▶ GIVEN MATERIAL
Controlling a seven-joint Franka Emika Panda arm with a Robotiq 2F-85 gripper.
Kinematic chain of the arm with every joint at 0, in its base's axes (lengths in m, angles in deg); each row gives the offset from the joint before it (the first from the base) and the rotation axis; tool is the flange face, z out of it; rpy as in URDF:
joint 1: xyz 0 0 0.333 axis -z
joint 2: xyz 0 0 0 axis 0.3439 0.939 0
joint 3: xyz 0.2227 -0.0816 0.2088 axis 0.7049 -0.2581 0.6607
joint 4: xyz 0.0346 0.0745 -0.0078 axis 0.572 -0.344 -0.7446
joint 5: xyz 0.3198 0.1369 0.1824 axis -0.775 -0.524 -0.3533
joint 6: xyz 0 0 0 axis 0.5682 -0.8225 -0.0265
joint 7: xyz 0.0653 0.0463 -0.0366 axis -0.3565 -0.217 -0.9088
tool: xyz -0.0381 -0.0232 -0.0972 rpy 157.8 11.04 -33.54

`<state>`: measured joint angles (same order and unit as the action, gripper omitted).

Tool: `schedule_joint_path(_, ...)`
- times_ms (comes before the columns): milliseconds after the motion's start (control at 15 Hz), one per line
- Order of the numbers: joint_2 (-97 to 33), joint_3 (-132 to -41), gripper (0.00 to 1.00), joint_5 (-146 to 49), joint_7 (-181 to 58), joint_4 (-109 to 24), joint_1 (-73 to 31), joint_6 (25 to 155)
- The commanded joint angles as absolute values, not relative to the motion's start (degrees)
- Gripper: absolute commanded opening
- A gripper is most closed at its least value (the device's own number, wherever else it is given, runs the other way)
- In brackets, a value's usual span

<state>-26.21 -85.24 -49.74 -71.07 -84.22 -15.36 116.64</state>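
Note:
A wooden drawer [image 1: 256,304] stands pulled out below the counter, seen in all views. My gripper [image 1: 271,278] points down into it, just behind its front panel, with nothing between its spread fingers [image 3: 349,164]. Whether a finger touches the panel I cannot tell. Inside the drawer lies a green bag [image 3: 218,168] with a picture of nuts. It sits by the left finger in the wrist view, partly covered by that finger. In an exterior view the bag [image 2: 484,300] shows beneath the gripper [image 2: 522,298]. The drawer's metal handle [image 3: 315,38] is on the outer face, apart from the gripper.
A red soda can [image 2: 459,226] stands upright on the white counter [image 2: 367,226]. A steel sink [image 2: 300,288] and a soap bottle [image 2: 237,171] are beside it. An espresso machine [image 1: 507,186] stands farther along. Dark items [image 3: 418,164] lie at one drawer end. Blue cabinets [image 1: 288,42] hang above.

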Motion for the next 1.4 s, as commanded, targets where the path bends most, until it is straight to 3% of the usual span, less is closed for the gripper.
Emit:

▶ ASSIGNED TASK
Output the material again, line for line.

▶ WRITTEN RESPONSE
Controlling a seven-joint Franka Emika Panda arm with a Robotiq 2F-85 gripper.
Kinematic chain of the arm with every joint at 0, in its base's axes (lengths in m, angles in deg); each row gives the offset from the joint before it (the first from the base) and the rotation axis; tool is the flange face, z out of it; rpy as in URDF:
joint 1: xyz 0 0 0.333 axis -z
joint 2: xyz 0 0 0 axis 0.3439 0.939 0
joint 3: xyz 0.2227 -0.0816 0.2088 axis 0.7049 -0.2581 0.6607
joint 4: xyz 0.0346 0.0745 -0.0078 axis 0.572 -0.344 -0.7446
joint 5: xyz 0.3198 0.1369 0.1824 axis -0.775 -0.524 -0.3533
joint 6: xyz 0 0 0 axis 0.5682 -0.8225 -0.0265
joint 7: xyz 0.0653 0.0463 -0.0366 axis -0.3565 -0.217 -0.9088
tool: xyz -0.0381 -0.0232 -0.0972 rpy 157.8 11.04 -33.54

`<state>`: measured joint angles (same order and unit as the action, gripper omitted).

Tool: `schedule_joint_path(_, ...)`
- times_ms (comes before the columns): milliseconds after the motion's start (control at 15 Hz), one per line
- Order of the numbers: joint_2 (-97 to 33), joint_3 (-132 to -41), gripper (0.00 to 1.00), joint_5 (-146 to 49), joint_7 (-181 to 58), joint_4 (-109 to 24), joint_1 (-73 to 31), joint_6 (25 to 155)
- The commanded joint angles as absolute values, not relative to the motion's start (degrees)
- Gripper: absolute commanded opening
- A gripper is most closed at its least value (the device's own number, wherever else it is given, runs the other way)
- In brackets, a value's usual span

<state>-26.21 -85.24 -49.74 -71.07 -84.22 -15.36 116.64</state>
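Note:
A wooden drawer [image 1: 256,304] stands pulled out below the counter, seen in all views. My gripper [image 1: 271,278] points down into it, just behind its front panel, with nothing between its spread fingers [image 3: 349,164]. Whether a finger touches the panel I cannot tell. Inside the drawer lies a green bag [image 3: 218,168] with a picture of nuts. It sits by the left finger in the wrist view, partly covered by that finger. In an exterior view the bag [image 2: 484,300] shows beneath the gripper [image 2: 522,298]. The drawer's metal handle [image 3: 315,38] is on the outer face, apart from the gripper.
A red soda can [image 2: 459,226] stands upright on the white counter [image 2: 367,226]. A steel sink [image 2: 300,288] and a soap bottle [image 2: 237,171] are beside it. An espresso machine [image 1: 507,186] stands farther along. Dark items [image 3: 418,164] lie at one drawer end. Blue cabinets [image 1: 288,42] hang above.
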
Motion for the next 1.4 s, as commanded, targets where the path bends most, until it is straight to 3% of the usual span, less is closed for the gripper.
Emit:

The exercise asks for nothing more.